Bay Area weather to stay in a mostly golden state despite nationwide storm
The Bay Area’s biggest weather question heading into the weekend is whether the slight change in the pattern that has turned a sunny-and-dirty sky into a cloudier-and-cleaner one will usher in rain eventually.
While Californians wonder about whether the weather might turn slightly, much of the rest of the nation is about to get a far different, much harsher experience.
A storm that forecasters are calling a potentially historic one is set to blast more than half the United States this weekend. It’s expected to begin Friday and drop snow and ice over a 1,500-mile path.
The National Weather Service said 132 million people nationwide are under alerts from snow, sleet or freezing rain. Those affected live as far north as New York, as far down the Atlantic Coast as South Carolina, and along the southern states from Georgia to New Mexico and into the Southern Rockies of Colorado.
Widespread disruptions are expected to create travel headaches.

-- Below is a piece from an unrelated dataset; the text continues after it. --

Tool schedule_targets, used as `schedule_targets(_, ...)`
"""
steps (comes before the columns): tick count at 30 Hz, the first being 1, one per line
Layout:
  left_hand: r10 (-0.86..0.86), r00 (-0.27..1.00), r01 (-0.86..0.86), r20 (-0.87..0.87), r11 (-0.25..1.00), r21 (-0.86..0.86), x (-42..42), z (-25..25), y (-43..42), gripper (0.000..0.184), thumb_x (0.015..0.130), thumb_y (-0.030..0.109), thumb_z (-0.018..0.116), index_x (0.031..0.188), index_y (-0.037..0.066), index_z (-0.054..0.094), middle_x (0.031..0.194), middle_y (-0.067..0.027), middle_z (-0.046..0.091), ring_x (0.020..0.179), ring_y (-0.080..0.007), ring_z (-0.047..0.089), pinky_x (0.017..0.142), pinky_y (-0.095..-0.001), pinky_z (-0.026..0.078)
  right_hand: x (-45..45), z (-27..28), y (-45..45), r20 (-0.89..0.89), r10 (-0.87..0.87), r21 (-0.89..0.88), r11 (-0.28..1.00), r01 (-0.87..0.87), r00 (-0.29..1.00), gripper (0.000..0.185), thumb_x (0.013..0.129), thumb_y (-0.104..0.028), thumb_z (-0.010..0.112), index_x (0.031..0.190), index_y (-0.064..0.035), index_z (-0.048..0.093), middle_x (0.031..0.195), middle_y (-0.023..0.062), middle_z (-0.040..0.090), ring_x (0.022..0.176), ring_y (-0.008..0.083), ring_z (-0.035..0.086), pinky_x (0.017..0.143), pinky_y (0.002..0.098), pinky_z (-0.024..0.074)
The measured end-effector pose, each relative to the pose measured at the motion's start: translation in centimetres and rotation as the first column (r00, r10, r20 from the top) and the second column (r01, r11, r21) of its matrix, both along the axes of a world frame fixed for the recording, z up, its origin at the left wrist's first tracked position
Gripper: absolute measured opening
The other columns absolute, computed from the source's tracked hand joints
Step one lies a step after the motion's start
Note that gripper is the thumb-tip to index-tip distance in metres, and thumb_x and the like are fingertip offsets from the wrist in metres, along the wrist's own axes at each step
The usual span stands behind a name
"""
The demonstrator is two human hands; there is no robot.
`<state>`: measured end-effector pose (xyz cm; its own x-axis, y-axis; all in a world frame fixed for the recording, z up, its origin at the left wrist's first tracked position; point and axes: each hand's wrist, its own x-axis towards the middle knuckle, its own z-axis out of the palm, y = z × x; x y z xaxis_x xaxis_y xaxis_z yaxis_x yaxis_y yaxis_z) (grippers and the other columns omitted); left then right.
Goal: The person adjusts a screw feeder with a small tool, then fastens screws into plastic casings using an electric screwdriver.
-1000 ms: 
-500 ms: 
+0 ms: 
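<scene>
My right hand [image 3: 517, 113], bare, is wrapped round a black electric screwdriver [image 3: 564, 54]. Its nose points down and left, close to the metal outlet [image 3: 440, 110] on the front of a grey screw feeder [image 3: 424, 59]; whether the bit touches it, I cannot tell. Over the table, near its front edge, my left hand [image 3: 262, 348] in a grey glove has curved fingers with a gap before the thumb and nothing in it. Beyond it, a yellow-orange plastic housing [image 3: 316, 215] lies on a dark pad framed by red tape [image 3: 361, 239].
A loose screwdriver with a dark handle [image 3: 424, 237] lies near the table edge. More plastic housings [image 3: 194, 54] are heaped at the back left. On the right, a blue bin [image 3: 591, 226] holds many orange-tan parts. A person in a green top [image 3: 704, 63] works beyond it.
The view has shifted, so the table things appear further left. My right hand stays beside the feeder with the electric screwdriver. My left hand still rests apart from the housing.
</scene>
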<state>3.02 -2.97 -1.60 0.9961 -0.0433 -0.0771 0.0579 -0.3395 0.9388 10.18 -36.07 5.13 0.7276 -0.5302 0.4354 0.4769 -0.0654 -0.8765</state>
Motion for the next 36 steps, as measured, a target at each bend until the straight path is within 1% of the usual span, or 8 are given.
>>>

“We’ll see if the airlines start proactively cancelling flights in these areas, as this hasn’t happened yet,” San Francisco International Airport spokesperson Doug Yakel wrote in an email. “If cancellations do happen, our focus will be on resources for stranded passengers and parking for those extra aircraft that would normally have been flying.”
According to FlightAware, a flight-tracking web site, no cancellations had been announced at any of the three major Bay Area airports early Thursday.
“Weather elsewhere in the country can cause ripple effects,” Mineta San Jose Airport spokesperson Julie Jarrett wrote in an email. “Travelers should be aware that any delays are more likely tied to conditions at their origin or destination, rather than at SJC itself.”
The weather service said that many areas will receive a foot of snow, and that extreme and record-breaking cold may spread in certain areas. Power outages are a major concern.
Here in California and the Bay Area, there will be no such issues.
“We’ve got an upper-level trough that’s cut off just to the south of us,” NWS meteorologist Roger Gass said. “The cloud cover and the cooler conditions are because of that system. It’s having much more of an effect to the south.”
Rain fell in Southern California on Thursday and was expected to continue in some places into the weekend, according to the weather service. The northern ridge of that trough allowed some rain to fall in the Central Coast and Santa Cruz County, as well, though Gass said no area measured more than five-hundredths of an inch.
Whether more rain from developments in the north may come next week remains to be seen.
“Maybe,” Gass said. “Strictly a maybe.”